Repeat nothing but the lines below running from the one containing "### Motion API" to the one containing "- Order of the". Keep both end lines.
========================================================================
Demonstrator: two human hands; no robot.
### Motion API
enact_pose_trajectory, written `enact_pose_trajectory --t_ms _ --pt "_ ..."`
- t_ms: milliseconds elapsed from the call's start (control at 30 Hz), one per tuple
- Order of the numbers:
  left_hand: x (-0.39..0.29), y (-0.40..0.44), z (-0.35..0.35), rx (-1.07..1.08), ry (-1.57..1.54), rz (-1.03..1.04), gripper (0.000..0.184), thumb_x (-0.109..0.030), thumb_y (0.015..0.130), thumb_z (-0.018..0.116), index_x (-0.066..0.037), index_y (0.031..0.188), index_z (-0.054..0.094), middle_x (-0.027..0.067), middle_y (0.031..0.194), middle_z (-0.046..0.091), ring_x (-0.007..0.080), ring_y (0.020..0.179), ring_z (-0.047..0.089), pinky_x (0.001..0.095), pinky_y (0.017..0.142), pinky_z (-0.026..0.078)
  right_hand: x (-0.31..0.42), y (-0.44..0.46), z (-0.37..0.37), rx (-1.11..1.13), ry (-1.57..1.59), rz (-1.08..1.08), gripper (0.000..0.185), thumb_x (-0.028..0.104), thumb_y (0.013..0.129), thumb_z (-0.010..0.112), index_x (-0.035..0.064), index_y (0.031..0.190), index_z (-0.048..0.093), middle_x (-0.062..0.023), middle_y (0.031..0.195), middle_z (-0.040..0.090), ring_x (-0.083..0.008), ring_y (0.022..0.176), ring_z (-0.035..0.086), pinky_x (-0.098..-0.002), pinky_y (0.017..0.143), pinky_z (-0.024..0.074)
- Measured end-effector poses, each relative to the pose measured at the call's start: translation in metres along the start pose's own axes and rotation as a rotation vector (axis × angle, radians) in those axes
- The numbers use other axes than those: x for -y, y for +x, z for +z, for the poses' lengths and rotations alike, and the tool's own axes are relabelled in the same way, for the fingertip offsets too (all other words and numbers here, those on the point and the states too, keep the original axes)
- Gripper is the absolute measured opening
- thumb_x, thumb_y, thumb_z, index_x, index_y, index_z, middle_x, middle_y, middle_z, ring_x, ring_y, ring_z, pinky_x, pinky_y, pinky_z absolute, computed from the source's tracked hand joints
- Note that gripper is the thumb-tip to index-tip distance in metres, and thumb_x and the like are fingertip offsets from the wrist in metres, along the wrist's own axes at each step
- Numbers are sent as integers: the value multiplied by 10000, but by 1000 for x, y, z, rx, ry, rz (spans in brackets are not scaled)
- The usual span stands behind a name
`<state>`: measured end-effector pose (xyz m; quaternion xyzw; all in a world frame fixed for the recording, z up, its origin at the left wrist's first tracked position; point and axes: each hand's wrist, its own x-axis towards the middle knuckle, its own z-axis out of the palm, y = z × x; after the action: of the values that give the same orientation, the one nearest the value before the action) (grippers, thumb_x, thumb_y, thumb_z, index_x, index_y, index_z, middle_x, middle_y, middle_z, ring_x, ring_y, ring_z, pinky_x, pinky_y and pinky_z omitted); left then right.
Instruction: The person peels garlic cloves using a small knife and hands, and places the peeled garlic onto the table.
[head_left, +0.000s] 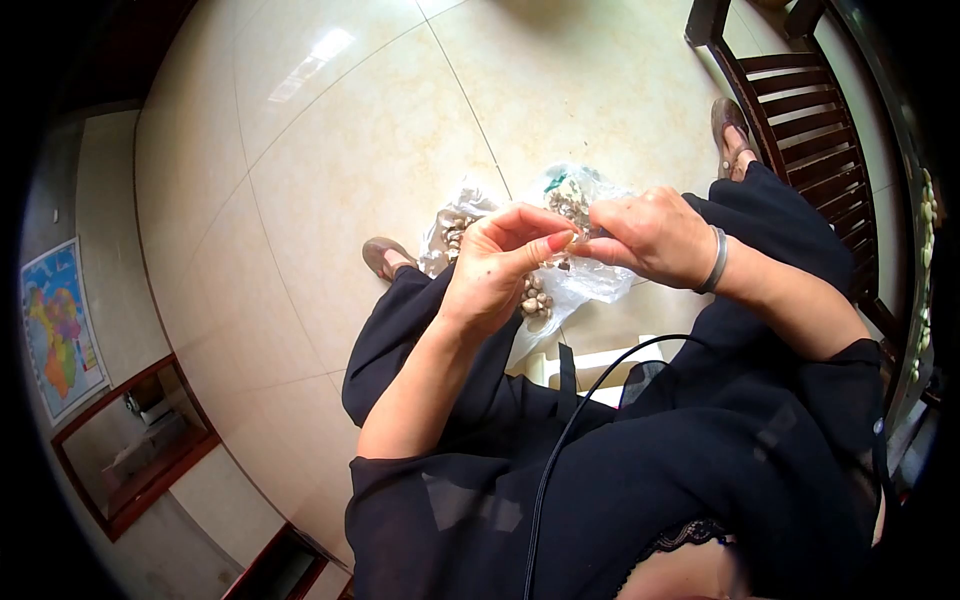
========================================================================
#### [Answer below]
### Motion API
enact_pose_trajectory, written `enact_pose_trajectory --t_ms _ --pt "_ ..."`
- t_ms: milliseconds elapsed from the call's start (control at 30 Hz), one per tuple
- Order of the numbers:

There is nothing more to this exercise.